Buffalo Grove gives Pride flag a home at Rotary Village Green
The pride flag is flying in Buffalo Grove.
The location is different from the one next to village hall that Buffalo Grove Pride parade organizer Carolyn Pinta requested in January. But now it's prominently displayed on the Rotary Village Green, 265 N. Buffalo Grove, near the Town Center.
In a statement released Tuesday, the village said the flag was "provided by a young member of the community" who spoke at Monday night's committee of the whole meeting. It will fly for the remainder of June at the park.
The statement added that at the June 21 village board meeting, trustees will review current policies regarding the flying of flags at the Rotary Village Green and discuss guidelines for future requests.
Overall, Pinta -- whose family, including daughter Molly, organized the first Buffalo Grove Pride parade in 2019 -- was pleased with the choice.
"The spot that they chose is lovely for this year," she said. However, she added, "I am very disheartened that I had to do what I did in the last 24 hours to get us here."
Pinta was referring to her efforts to organize a rally of about 40 people outside village hall before Monday's village board meeting, then pack the council chambers to demand the village hoist the flag in honor of June as Pride month.
The crowd included many students from area schools, including Twin Groves Middle School and Stevenson High School, some of whom identified as gay or nonbinary.
Pinta said the village's gesture is a token one but "I'll take it."
She also said it was a lesson for the young people who spoke at the meeting.
"What an experience they have had, and now they get to see that that flag is up there," Pinta said. "They spoke up, and it worked. And that will teach them to persevere and that they can get something done that's important."

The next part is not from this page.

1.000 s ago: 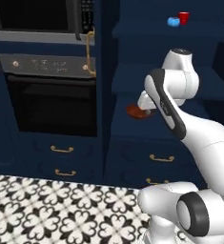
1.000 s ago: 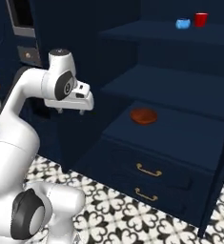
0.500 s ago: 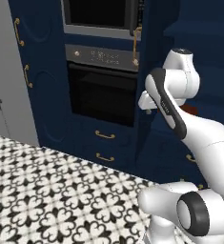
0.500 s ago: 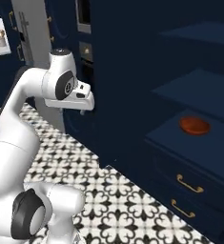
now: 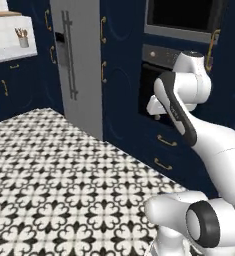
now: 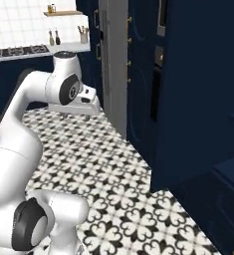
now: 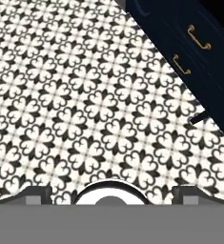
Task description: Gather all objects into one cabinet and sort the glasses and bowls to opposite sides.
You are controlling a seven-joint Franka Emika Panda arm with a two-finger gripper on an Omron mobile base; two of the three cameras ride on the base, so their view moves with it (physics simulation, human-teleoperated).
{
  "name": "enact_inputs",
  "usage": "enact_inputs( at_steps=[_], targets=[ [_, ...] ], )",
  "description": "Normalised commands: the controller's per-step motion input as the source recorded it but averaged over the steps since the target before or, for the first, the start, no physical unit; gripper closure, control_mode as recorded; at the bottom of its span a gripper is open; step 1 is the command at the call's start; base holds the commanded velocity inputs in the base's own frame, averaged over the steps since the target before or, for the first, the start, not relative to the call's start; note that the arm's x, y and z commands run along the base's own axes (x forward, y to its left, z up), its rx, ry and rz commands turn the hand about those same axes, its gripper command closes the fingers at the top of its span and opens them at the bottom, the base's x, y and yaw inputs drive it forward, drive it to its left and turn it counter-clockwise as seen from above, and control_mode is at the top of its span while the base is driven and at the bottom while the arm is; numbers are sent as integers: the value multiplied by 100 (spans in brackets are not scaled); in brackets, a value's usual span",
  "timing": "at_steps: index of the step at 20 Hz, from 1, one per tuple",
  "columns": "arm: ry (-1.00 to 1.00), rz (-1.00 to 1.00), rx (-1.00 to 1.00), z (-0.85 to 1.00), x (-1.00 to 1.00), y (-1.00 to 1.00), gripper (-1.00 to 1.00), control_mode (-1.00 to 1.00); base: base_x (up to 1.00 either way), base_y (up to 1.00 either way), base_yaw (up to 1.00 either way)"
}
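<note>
My gripper [image 7: 111, 194] is open and holds nothing; its fingertips [image 7: 35, 193] stand wide apart over the black-and-white tiled floor. The hand hangs at chest height in front of the oven wall in the left base view [image 5: 156, 107]. In the right base view it sits out over the floor [image 6: 87, 102]. The cabinet [image 6: 200, 94] shows as a tall navy panel with a shelf edge at the far right. The glasses and the bowls are out of view.
A grey fridge [image 5: 77, 65] stands between navy tall units, with a built-in oven [image 5: 161, 80] to its right. Navy drawers with brass handles [image 7: 199, 38] line the floor's edge. A counter with a utensil pot [image 5: 22, 39] lies far left. The tiled floor [image 5: 64, 175] is open.
The whole picture has swung left as the base turns. The cabinet's shelves and the reddish-brown bowl have slid out to the right. The arm keeps its pose, the gripper open.
</note>
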Motion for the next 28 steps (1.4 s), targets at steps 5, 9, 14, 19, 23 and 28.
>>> enact_inputs(
  at_steps=[5,9,14,19,23,28],
  targets=[
    [0,0,0,0,0,0,-100,100,38,12,50],
    [0,0,0,0,0,0,-100,100,99,2,15],
    [0,0,0,0,0,0,-100,100,100,-1,52],
    [0,0,0,0,0,0,-100,100,92,-7,73],
    [0,0,0,0,0,0,-100,100,79,-6,77],
    [0,0,0,0,0,0,-100,100,95,-10,41]
  ],
)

The village's alternate plan for the flag, announced Tuesday afternoon, was already in the works Monday.
"We truly wanted to do it," Village President Beverly Sussman said. "We meant it from our heart and not because people expected it of us. We really wanted to do it. Buffalo Grove is a very diverse place, and we are very thrilled that it is so diverse, and we care very much about the rights of every citizen."
But Sussman said the village also wanted to obey the constitution.

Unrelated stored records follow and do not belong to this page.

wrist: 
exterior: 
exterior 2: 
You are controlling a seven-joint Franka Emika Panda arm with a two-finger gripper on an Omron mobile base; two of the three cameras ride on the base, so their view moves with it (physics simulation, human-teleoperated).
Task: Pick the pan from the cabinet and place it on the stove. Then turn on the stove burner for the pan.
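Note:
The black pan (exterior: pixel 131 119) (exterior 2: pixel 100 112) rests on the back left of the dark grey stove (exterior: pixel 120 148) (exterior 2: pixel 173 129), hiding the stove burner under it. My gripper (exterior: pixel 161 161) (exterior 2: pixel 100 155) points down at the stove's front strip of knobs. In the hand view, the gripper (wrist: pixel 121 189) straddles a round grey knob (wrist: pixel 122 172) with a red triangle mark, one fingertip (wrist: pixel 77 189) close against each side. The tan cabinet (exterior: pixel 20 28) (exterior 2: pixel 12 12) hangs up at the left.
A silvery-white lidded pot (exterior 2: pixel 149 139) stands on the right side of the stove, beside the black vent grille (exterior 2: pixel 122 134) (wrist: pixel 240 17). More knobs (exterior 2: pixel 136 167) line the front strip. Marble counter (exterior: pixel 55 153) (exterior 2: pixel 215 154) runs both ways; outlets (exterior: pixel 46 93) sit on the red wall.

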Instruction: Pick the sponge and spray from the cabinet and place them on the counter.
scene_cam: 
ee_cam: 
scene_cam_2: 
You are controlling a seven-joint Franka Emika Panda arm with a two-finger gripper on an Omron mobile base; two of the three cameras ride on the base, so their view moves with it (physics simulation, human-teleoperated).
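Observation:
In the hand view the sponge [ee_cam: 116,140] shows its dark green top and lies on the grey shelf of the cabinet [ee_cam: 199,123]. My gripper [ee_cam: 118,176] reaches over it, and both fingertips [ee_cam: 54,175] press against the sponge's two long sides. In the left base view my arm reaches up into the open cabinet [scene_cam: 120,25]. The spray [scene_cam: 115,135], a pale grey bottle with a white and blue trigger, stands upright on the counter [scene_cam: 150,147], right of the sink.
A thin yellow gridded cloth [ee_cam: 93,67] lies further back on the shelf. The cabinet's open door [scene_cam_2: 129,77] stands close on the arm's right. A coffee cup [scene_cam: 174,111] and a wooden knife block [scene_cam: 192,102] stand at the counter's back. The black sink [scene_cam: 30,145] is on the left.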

The village had not granted Pinta's request on the advice of counsel, citing legal and constitutional issues. Those issues were outlined by former Trustee Jeffrey Berman during the public comment period of Monday night's meeting -- the board was prevented by the Open Meetings Act from discussing a non-agenda item.
Berman, who said he supports LGBTQ+ rights and took part in Sunday's BG Pride Drive, said flying a flag representing an advocacy point of view on government property will convert the village flagpole to a public forum that could invite the presence of hate speech.
"If you open up the flagpole to the public, this week it could be a rainbow, next week it could be something much more sinister. A swastika. The stars and bars," he said.
Sussman said the Rotary location avoids that thorny issue. But she said it has other advantages as well.
"The Rotary Green was the perfect place to put it. It looks beautiful there. And people go to that park all the time," Sussman said. "There are benches there to sit on, and it's so nice to be there and stroll around, and they can see the Pride flag. So what could be better than that?"